## Raw data:
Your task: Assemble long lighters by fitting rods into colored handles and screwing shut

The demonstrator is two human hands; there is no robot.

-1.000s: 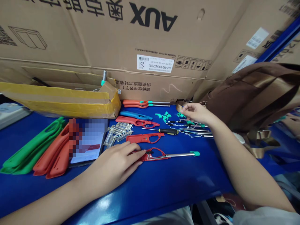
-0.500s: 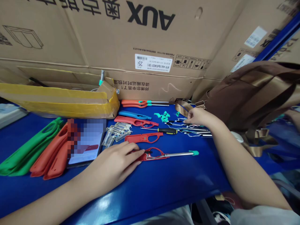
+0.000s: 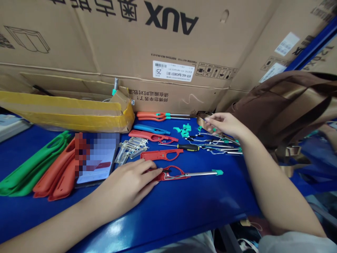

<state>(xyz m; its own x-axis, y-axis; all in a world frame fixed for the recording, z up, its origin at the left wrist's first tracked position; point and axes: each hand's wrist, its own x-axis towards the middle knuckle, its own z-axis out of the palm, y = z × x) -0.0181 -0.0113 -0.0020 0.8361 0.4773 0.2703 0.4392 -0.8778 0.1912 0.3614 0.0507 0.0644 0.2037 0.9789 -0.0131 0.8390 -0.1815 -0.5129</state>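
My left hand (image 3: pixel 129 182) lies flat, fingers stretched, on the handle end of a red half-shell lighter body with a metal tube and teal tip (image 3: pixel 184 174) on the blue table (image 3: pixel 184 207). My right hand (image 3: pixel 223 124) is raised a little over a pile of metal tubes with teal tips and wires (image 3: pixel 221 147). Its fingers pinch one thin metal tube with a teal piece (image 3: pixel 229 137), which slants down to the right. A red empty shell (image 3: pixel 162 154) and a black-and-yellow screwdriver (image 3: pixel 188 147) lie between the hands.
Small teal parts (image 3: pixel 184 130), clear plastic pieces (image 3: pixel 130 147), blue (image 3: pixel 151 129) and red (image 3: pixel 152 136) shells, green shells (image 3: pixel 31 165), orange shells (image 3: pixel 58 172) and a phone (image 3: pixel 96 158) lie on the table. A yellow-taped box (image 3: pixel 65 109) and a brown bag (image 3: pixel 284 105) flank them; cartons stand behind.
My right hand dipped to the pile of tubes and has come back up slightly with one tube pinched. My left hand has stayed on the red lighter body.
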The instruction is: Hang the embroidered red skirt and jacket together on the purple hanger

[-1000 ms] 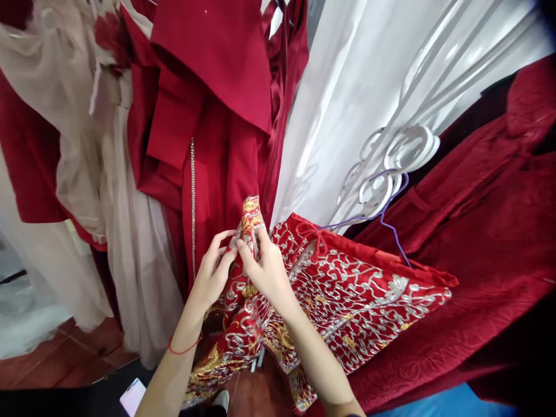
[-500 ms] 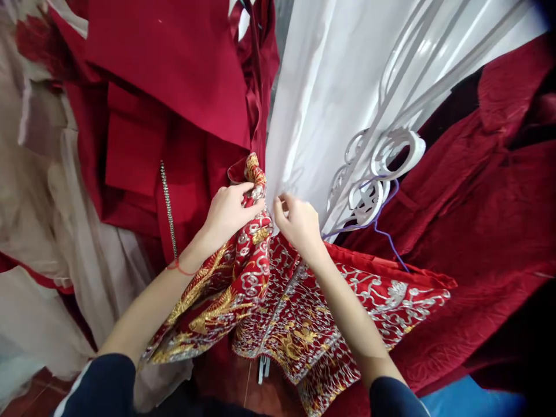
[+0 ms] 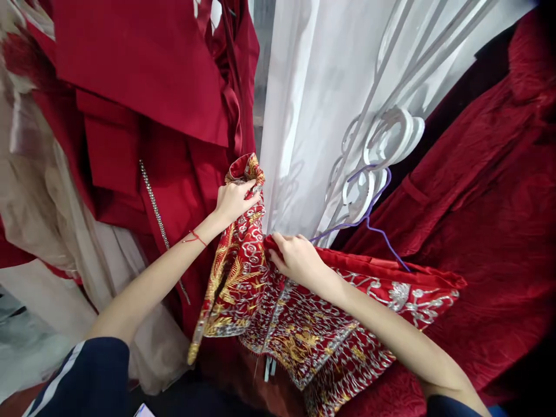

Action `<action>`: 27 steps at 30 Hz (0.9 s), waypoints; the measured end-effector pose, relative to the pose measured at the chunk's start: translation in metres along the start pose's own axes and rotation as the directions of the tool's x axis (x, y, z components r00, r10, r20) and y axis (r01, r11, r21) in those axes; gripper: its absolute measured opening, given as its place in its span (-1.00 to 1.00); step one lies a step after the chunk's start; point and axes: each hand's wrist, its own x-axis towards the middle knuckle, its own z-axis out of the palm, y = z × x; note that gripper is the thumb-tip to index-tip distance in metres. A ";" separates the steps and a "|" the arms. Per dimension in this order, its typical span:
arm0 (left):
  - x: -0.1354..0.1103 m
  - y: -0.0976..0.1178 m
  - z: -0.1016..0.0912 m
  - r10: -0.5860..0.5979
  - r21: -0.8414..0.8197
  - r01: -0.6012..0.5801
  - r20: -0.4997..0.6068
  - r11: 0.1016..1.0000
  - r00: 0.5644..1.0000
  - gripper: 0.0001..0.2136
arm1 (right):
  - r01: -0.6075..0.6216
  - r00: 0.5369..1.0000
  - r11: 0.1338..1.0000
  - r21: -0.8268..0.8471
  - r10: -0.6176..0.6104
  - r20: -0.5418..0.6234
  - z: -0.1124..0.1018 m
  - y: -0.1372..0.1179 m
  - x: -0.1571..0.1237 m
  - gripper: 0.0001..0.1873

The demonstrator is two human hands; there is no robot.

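1. Embroidered red garment (image 3: 245, 272) hangs below your left hand (image 3: 233, 202), whose fingers (image 3: 248, 185) pinch its gathered top (image 3: 243, 167).
2. Your right hand (image 3: 300, 259) grips the waistband (image 3: 377, 267) of a patterned skirt (image 3: 313, 339), just beside the garment, fingers curled.

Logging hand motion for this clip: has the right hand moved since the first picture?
Yes: against the white scrollwork, the right hand has moved rightward, nearer it, from the embroidered garment in the left hand to the red waistband.

White drapery (image 3: 299, 116) behind white scrollwork (image 3: 408, 136)
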 end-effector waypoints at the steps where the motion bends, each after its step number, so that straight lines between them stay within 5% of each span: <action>1: 0.001 0.001 0.003 -0.003 0.015 0.003 0.000 1.000 1.000 -0.61 | 0.029 1.000 0.999 0.017 -0.028 -0.008 -0.001 0.002 -0.002 -0.86; 13: 0.005 0.030 0.016 -0.130 0.149 0.128 0.007 0.981 0.991 -0.58 | 0.371 0.927 0.892 0.259 -0.372 -0.048 -0.035 0.010 -0.053 -0.86; 21: 0.000 0.072 0.023 -0.122 0.203 0.119 0.001 0.972 0.993 -0.52 | 0.523 0.851 0.851 0.046 -0.519 -0.080 -0.054 0.019 -0.076 -0.66; 24: -0.004 0.083 0.011 -0.089 0.213 0.094 -0.036 0.972 0.995 -0.50 | 0.497 0.859 0.868 0.022 -0.488 -0.153 -0.063 0.040 -0.071 -0.63; 27: -0.007 0.095 -0.002 -0.051 0.201 0.067 -0.081 0.977 0.995 -0.50 | 0.320 0.881 0.947 -0.007 -0.300 -0.366 -0.079 0.072 -0.069 -0.69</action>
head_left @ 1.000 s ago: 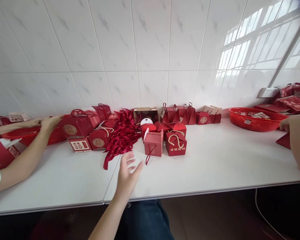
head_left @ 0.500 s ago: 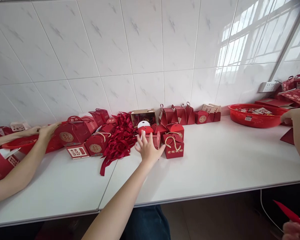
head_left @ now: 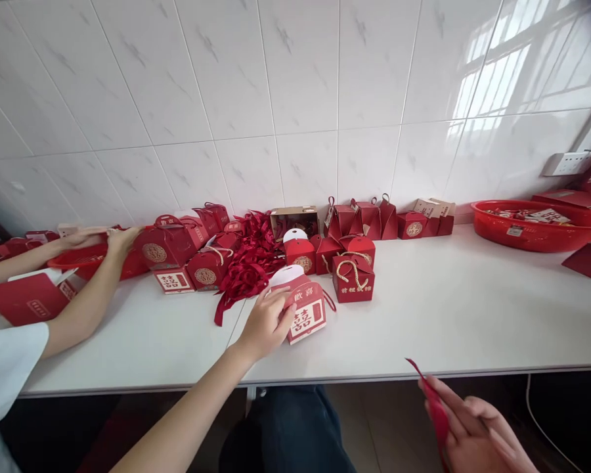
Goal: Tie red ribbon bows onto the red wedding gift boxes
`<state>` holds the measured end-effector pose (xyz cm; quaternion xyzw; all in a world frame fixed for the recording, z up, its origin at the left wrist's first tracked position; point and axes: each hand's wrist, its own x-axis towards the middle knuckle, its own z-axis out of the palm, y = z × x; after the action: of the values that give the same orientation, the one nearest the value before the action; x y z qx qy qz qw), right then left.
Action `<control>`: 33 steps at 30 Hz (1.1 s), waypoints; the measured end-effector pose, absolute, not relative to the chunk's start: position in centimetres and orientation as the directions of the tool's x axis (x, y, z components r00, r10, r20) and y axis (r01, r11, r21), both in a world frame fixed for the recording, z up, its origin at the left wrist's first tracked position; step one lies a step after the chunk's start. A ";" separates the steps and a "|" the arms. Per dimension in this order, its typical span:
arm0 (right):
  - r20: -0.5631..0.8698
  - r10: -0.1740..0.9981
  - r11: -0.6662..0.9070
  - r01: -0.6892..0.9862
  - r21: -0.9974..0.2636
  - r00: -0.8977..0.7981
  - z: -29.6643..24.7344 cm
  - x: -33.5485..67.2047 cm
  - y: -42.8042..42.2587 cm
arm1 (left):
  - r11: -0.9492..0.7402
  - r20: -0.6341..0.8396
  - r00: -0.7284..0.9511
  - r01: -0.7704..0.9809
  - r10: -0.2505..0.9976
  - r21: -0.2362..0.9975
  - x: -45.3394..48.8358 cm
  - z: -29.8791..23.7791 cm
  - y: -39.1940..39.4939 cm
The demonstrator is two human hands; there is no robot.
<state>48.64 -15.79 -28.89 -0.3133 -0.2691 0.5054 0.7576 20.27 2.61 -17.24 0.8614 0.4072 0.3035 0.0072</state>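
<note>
My left hand (head_left: 270,320) is closed on the top edge of a small red-and-white gift box (head_left: 308,316), which stands slightly tilted near the table's front with its flaps partly up. In my right hand (head_left: 477,427), below the table edge at the lower right, a strip of red ribbon (head_left: 437,410) is pinched between the fingers. Just behind the held box stands another red gift box (head_left: 353,282) with a gold rope handle. To its left spreads a heap of dark red ribbons (head_left: 249,266).
Several red gift boxes (head_left: 362,220) line the wall. A red basin (head_left: 536,230) of small packets stands at right. At left a co-worker's arms (head_left: 86,295) reach into another red basin (head_left: 73,257), near stacked boxes (head_left: 165,249). The white table (head_left: 423,309) has a front edge.
My left hand has closed on the red-and-white box and drawn it towards me, away from the group. My right hand, with the ribbon, has come leftward into view. The camera view has shifted.
</note>
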 end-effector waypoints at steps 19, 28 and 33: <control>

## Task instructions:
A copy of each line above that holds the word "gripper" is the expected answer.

## Written solution:
Action `<action>`: 27 steps at 30 Hz (0.9 s), waypoints; the measured end-effector pose, relative to the pose measured at the chunk's start: translation in metres along the start pose's own axes and rotation as the directions of the tool's x axis (x, y, z components r00, r10, r20) and y axis (r01, r11, r21) in those axes; gripper: its absolute measured opening, given as its place in its span (-1.00 to 1.00); step one lies a step after the chunk's start; point and axes: each hand's wrist, its own x-axis towards the middle knuckle, its own z-axis out of the palm, y = z × x; note that gripper is the thumb-tip to index-tip distance in metres. A ";" separates the steps and a "|" the arms. Per dimension in this order, its typical span:
  - gripper: 0.0001..0.2136
  - gripper: 0.0001..0.1873

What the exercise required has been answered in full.